# Supplied material
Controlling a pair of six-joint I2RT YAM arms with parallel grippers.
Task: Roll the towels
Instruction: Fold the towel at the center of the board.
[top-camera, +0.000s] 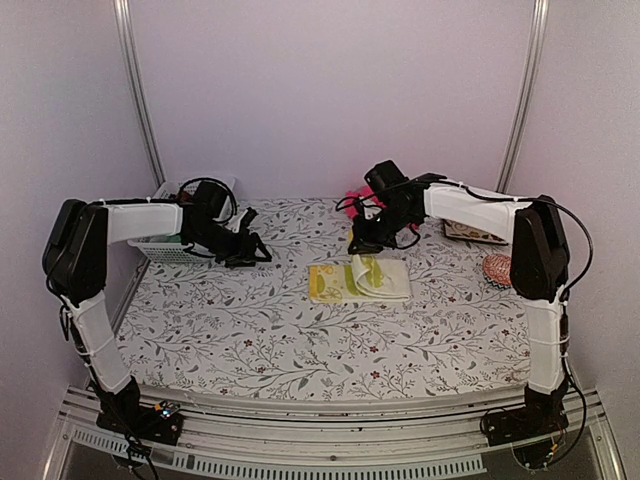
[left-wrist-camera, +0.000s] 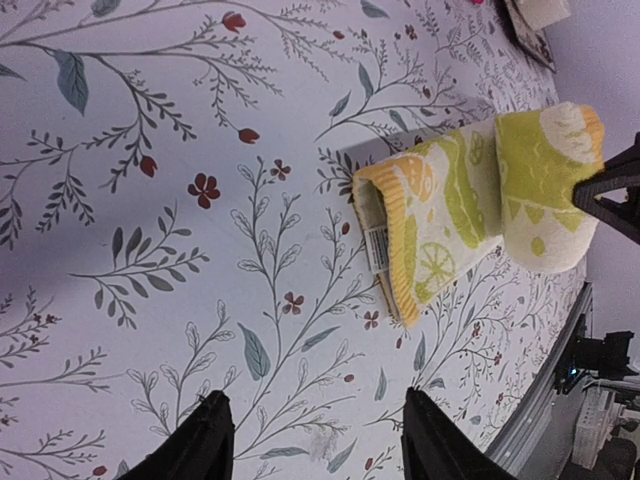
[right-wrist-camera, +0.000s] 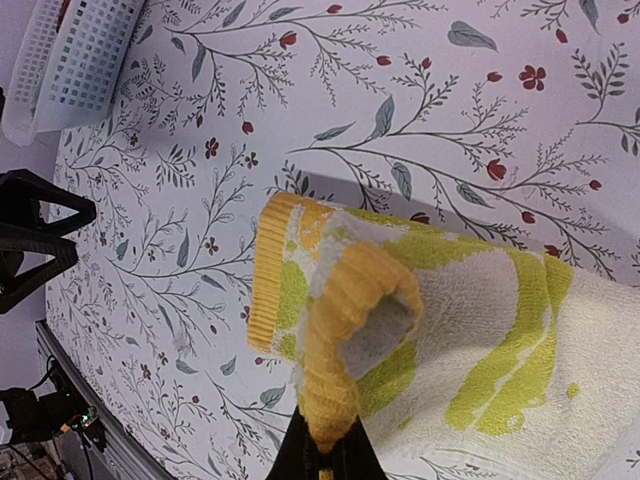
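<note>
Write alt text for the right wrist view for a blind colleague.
The right end effector pinches the orange-edged corner of the lime-yellow towel, holding it raised over the rest of the cloth. The towel lies on a floral table; a white basket sits at top left.

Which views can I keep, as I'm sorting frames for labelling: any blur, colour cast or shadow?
Top external: pinkish cast, soft overall, and the towel is small. Left wrist: the table print is crisp, with a broad soft shadow at the left; the fingers are dark silhouettes. Right wrist: the towel weave is sharp, with a shadow beside it and no glare.
</note>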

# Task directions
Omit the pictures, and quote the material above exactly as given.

# Solution for this task
Controlling a pair of six-joint I2RT YAM arms with parallel grippers.
Task: Roll the towels
Instruction: Fold the towel at the center of the board.
[top-camera, +0.000s] 
[left-wrist-camera, +0.000s] 
[right-wrist-camera, +0.000s] 
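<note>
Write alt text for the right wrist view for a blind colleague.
The right end effector pinches the orange-edged corner of the lime-yellow towel, holding it raised over the rest of the cloth. The towel lies on a floral table; a white basket sits at top left.

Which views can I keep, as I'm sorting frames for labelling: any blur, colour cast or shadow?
Top external: pinkish cast, soft overall, and the towel is small. Left wrist: the table print is crisp, with a broad soft shadow at the left; the fingers are dark silhouettes. Right wrist: the towel weave is sharp, with a shadow beside it and no glare.
</note>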

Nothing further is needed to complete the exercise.